But, again, it's 100% irrelevant to the topic of resting. Because even if the benchmark was 2 encounters between short rests you'd still get players trying to rest early. Because it's too appealing.
You just need to look at the D&D video games (like Baldur's Gate where you could rest at any time and fully heal. Without a penalty for resting, you could do so after every fight. And often did.
What mechanic would you suggest to solve the problem of a player looking up monster statistics on their iPhone?
What mechanic would you suggest to solve the problem of a player being twice as optimised as the rest of the table?
What mechanic would you suggest to solve the problem of a player fudging their die rolls?
Table rules can solve the above problem, but those are unrelated to the "rules" of the game. They're really more social mores. If you're finding your campaign is having a problem with players going nova and the 5 minute workday, the best solution is to talk to the damn players. The DM can't hide behind the "rulebook" as a solution for every problem at the table.
You're relativizing and strawmanning to the extreme Jester.
I'm not talking about "every problem at the table". I won't respond unless you cut that kind of crap.
Again, resting early is a narrative problem.
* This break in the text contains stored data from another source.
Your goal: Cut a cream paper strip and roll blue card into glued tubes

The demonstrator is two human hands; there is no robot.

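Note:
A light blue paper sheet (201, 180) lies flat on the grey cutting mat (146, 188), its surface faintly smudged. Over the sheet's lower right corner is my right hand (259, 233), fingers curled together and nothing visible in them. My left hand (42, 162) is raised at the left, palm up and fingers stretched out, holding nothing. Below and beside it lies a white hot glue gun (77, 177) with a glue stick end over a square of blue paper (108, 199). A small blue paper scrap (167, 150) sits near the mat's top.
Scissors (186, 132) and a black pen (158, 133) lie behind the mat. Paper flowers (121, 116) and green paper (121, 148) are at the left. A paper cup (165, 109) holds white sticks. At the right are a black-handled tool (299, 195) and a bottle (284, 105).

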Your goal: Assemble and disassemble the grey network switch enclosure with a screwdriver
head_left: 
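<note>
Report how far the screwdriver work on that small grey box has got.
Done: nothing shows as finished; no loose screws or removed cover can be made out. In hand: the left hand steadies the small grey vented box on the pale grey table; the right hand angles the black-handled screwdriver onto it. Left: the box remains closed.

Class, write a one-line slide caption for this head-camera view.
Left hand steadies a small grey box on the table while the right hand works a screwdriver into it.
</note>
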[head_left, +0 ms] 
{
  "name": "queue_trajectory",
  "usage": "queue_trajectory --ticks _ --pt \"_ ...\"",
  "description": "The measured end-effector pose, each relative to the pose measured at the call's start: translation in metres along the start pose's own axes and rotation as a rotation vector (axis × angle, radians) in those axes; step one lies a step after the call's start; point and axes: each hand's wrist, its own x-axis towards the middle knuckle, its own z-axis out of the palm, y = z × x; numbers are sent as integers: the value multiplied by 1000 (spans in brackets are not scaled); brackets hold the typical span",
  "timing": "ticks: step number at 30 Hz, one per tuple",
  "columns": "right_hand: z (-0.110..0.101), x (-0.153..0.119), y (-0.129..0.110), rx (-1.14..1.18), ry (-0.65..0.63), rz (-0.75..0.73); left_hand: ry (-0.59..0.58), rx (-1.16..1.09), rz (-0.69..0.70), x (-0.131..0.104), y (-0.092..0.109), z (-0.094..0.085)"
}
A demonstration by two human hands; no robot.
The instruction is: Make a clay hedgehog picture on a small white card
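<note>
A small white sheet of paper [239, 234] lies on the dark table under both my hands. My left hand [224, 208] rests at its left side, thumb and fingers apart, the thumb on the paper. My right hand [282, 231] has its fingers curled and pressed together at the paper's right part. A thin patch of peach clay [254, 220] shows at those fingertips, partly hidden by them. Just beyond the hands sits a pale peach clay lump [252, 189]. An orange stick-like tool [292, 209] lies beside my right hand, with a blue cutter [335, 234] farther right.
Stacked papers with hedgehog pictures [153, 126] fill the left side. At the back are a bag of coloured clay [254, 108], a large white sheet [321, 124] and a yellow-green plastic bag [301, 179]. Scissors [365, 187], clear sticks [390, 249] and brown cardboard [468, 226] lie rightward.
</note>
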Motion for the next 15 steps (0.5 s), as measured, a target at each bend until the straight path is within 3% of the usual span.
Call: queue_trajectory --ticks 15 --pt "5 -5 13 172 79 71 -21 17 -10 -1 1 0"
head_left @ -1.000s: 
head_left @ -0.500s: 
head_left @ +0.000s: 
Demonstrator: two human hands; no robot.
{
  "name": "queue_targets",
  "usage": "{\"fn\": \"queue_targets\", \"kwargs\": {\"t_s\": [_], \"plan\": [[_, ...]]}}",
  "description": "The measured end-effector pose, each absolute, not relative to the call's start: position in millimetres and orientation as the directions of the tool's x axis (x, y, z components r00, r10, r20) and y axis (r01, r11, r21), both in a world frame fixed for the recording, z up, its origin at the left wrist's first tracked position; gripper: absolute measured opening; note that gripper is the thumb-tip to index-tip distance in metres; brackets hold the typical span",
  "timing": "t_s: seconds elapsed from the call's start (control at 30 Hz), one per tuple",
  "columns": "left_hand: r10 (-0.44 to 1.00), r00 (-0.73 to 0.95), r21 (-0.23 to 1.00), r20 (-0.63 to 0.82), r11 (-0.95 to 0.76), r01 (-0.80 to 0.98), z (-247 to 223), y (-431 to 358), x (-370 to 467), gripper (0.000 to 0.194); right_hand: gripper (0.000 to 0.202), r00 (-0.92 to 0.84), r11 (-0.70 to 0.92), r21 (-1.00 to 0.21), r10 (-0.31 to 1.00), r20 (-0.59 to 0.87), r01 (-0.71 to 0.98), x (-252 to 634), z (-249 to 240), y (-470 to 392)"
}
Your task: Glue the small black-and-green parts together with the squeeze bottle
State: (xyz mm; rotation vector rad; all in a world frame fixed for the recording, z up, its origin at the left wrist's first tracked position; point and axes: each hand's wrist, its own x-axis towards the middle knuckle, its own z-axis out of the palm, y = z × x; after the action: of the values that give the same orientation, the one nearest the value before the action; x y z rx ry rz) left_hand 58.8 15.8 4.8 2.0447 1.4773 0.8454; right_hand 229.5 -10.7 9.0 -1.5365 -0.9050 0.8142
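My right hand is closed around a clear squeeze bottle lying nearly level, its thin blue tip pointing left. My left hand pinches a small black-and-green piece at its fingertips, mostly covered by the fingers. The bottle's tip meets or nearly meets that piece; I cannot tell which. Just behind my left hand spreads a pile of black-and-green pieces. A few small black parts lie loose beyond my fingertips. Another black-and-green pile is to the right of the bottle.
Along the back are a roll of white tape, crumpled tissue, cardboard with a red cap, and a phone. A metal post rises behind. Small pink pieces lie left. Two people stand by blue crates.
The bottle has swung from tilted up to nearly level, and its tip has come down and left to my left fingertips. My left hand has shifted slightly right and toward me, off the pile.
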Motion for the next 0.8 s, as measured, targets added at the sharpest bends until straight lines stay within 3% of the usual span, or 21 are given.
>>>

Like guessing the murderer before the murder is committed. You're not going to fix that problem by waving a rulebook at it.
The ONLY way to solve the 5 minute workday is to recharge the players to full health between every encounter. Like 4e did, but turned to 11. No daily powers, only encounter powers. Infinite healing surges. No reason to ever stop and rest.
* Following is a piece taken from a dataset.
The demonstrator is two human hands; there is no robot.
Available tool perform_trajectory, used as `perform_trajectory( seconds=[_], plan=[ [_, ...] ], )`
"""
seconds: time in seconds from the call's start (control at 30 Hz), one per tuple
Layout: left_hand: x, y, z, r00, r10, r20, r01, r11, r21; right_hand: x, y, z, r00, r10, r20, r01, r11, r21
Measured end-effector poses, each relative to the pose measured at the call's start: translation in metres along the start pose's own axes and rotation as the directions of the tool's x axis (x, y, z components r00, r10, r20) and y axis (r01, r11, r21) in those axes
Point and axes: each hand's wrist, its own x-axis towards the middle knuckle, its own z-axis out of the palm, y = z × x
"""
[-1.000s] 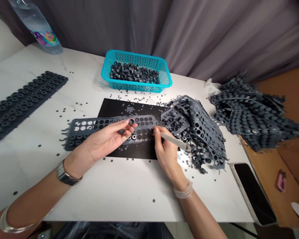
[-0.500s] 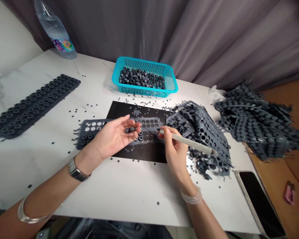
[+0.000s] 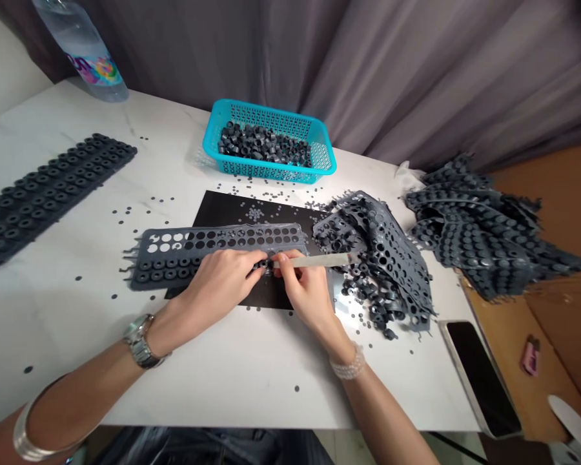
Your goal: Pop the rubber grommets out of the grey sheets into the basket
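Across the black mat [image 3: 213,205], your sheet's [image 3: 148,255] far rows look emptied — near rings [image 3: 157,265] are left. Your right hand [image 3: 307,287] grips a pale tool [image 3: 322,260]; your left hand's [image 3: 220,279] grip is narrow, contents unclear.

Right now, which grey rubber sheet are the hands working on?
The flat middle sheet, partly on the black mat. The left hand and right hand meet there, not at the far-left sheet or the crumpled ones on the right.
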Motion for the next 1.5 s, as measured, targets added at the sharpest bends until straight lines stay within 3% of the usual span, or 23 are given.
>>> perform_trajectory(
  seconds=[0.33, 0.63, 0.73, 0.8, 0.83, 0.9, 0.97, 1.03, 1.1, 1.2, 1.33, 1.5],
  plan=[
    [-0.002, 0.008, 0.002, 1.0, -0.001, 0.0, 0.001, 0.989, 0.147, 0.001, 0.0, 0.004, 0.998, -0.064, -0.014, 0.064, 0.997, -0.035],
    [0.001, 0.008, 0.007, 0.999, 0.026, -0.037, -0.023, 0.997, 0.072, -0.001, -0.002, 0.008, 0.994, -0.106, -0.01, 0.103, 0.986, -0.132],
    [-0.004, 0.005, 0.008, 0.992, 0.1, -0.071, -0.102, 0.995, -0.02, -0.002, -0.002, 0.01, 0.996, -0.093, -0.013, 0.09, 0.984, -0.153],
    [-0.007, 0.004, 0.005, 0.976, 0.128, -0.175, -0.153, 0.978, -0.141, -0.002, -0.001, 0.012, 0.996, -0.085, -0.026, 0.081, 0.985, -0.15],
    [-0.008, 0.004, 0.002, 0.964, 0.09, -0.249, -0.145, 0.966, -0.212, -0.002, -0.001, 0.012, 0.996, -0.08, -0.036, 0.074, 0.987, -0.142],
    [-0.007, 0.003, -0.006, 0.931, -0.115, -0.347, -0.039, 0.913, -0.405, -0.003, 0.0, 0.013, 0.996, -0.064, -0.055, 0.058, 0.992, -0.108],
    [-0.003, 0.0, -0.013, 0.886, -0.382, -0.261, 0.112, 0.724, -0.68, -0.003, 0.001, 0.012, 0.997, -0.026, -0.076, 0.023, 0.999, -0.04],
    [0.001, -0.004, -0.018, 0.864, -0.504, -0.012, 0.211, 0.384, -0.899, -0.004, 0.002, 0.009, 0.993, 0.043, -0.108, -0.035, 0.997, 0.074],
    [0.005, -0.009, -0.02, 0.855, -0.474, 0.211, 0.262, 0.043, -0.964, -0.004, 0.002, 0.005, 0.98, 0.123, -0.154, -0.089, 0.974, 0.208],
    [0.009, -0.014, -0.021, 0.834, -0.388, 0.392, 0.292, -0.294, -0.91, -0.002, 0.003, -0.001, 0.956, 0.199, -0.215, -0.114, 0.929, 0.352],
    [0.011, -0.014, -0.023, 0.81, -0.293, 0.508, 0.295, -0.545, -0.785, 0.0, 0.006, -0.003, 0.948, 0.229, -0.219, -0.128, 0.909, 0.398],
    [0.011, -0.013, -0.03, 0.819, -0.224, 0.528, 0.252, -0.687, -0.682, 0.004, 0.007, -0.001, 0.957, 0.225, -0.185, -0.142, 0.916, 0.374]
  ],
)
But at that point you've created a whole bunch of other problems.
Okay, so you're dismissing me by saying there is only one solution, and that's crap. Classy.
No - resting early is not narrative. The rules introduce the incentives to rest, the rules fix it.
And if you say "you only get three short and one long rest before here and the end of the mission", what is that?
It's a SOLUTION. That hardly can be called narrative.
(It might not be a generally useful or even good solution. It shatters your illusion though, which is all I need out of it)
What's it with you people? Restricting time is all good and everything else is all bad. And that's not all, some of you absolutely refuse you're taking this artifical stance, instead trying desperately to avoid the issue.
Hence the name of the thread: there's an elephant in the room few people are willing to discuss.
Thank you for providing a brilliant illustration of exactly what's so exasperating about this.